PROBLEM:
For the entries below, repeat exactly each line starting with the one that contains "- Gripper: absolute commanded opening" and going on through the one that contains "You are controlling", and no others.

MATERIAL PROVIDED:
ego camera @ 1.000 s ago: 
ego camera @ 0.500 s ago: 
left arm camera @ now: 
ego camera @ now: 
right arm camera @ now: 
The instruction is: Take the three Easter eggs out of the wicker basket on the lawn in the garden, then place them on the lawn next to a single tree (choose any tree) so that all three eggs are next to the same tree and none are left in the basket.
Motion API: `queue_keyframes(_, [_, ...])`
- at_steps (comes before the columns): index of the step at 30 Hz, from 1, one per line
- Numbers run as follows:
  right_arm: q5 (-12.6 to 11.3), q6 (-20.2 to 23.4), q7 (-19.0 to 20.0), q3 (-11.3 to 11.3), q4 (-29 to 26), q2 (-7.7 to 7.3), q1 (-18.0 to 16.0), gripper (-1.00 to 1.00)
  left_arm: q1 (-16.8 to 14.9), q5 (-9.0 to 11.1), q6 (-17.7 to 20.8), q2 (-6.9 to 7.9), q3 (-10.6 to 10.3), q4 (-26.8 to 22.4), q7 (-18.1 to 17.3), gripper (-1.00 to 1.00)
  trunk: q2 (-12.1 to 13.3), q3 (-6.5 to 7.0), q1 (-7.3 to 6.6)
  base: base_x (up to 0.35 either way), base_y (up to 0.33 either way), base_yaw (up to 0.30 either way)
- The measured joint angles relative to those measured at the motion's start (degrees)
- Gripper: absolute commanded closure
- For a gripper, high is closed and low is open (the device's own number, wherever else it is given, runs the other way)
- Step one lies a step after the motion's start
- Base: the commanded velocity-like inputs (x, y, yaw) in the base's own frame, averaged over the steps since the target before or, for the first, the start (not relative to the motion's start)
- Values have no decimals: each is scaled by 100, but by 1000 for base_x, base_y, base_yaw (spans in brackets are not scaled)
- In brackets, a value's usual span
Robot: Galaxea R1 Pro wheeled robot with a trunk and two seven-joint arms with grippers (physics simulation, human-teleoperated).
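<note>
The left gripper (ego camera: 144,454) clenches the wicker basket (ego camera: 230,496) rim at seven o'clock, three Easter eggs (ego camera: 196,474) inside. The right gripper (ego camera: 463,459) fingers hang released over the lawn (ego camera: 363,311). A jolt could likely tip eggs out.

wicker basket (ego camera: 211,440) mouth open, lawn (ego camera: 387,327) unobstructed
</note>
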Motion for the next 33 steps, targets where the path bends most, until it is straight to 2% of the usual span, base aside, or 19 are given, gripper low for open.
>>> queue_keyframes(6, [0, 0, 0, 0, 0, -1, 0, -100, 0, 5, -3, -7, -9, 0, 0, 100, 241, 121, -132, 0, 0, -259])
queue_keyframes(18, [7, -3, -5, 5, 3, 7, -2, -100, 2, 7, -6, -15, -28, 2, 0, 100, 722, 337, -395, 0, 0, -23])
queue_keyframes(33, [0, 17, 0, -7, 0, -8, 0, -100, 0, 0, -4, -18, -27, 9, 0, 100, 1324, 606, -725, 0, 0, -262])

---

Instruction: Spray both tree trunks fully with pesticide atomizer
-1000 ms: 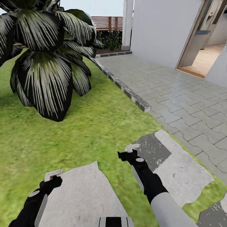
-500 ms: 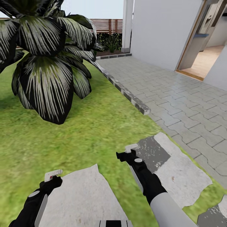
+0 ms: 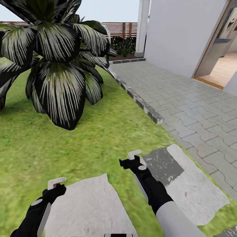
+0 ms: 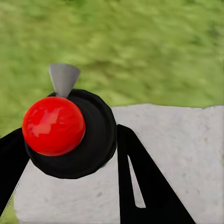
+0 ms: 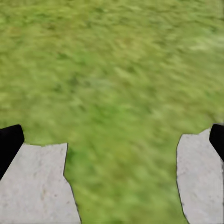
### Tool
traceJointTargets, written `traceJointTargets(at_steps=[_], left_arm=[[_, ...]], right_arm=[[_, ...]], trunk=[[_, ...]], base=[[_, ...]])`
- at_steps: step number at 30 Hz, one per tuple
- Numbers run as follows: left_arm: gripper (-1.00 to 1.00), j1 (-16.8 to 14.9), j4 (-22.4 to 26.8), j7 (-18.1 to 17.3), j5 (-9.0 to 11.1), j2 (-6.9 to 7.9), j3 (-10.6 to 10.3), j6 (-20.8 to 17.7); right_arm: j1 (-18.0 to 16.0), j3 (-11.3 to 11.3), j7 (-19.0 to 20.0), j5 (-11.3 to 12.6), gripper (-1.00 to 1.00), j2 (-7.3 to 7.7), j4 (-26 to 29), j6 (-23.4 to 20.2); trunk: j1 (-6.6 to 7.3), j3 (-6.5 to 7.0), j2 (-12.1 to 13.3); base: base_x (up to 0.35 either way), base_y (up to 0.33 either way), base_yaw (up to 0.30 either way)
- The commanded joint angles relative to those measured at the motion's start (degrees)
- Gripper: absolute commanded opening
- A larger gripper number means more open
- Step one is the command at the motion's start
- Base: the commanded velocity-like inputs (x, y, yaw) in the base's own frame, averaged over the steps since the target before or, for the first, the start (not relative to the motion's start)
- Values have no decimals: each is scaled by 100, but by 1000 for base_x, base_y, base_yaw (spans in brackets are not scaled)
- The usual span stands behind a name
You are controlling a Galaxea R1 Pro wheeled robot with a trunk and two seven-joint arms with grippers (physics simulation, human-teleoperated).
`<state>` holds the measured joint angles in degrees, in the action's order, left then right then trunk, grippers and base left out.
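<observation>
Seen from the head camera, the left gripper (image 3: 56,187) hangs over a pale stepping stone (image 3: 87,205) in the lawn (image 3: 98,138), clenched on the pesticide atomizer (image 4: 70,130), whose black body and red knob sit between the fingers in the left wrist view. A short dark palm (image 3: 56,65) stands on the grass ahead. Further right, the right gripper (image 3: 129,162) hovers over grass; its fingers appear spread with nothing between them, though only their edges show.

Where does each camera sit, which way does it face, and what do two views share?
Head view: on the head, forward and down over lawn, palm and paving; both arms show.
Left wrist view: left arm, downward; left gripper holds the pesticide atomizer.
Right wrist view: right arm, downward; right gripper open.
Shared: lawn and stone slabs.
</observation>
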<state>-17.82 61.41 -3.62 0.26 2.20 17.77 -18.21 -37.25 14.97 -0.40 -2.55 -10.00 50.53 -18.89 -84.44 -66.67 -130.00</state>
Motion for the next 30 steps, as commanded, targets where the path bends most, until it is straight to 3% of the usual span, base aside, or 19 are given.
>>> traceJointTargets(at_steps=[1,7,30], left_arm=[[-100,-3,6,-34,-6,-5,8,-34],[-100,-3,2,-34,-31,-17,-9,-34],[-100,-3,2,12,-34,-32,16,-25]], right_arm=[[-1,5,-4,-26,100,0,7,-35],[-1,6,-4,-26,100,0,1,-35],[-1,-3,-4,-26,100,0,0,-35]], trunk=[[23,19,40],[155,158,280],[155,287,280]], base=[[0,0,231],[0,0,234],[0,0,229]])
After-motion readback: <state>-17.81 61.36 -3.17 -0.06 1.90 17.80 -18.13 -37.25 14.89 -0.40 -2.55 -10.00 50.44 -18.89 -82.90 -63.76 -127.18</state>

ANSWER BOX:
- Gripper: absolute commanded opening
- A larger gripper number means more open
- Step one is the command at the motion's start
- Base: the commanded velocity-like inputs (x, y, yaw) in the base's own frame, averaged over the steps since the target before or, for the first, the start (not relative to the motion's start)
- Values have no decimals: each is scaled by 100, but by 1000 for base_x, base_y, base_yaw (spans in brackets are not scaled)
- The usual span stands behind a name
You are controlling a Galaxea R1 Pro wheeled robot with a trunk and two seven-joint arms with grippers (physics simulation, human-teleoperated).

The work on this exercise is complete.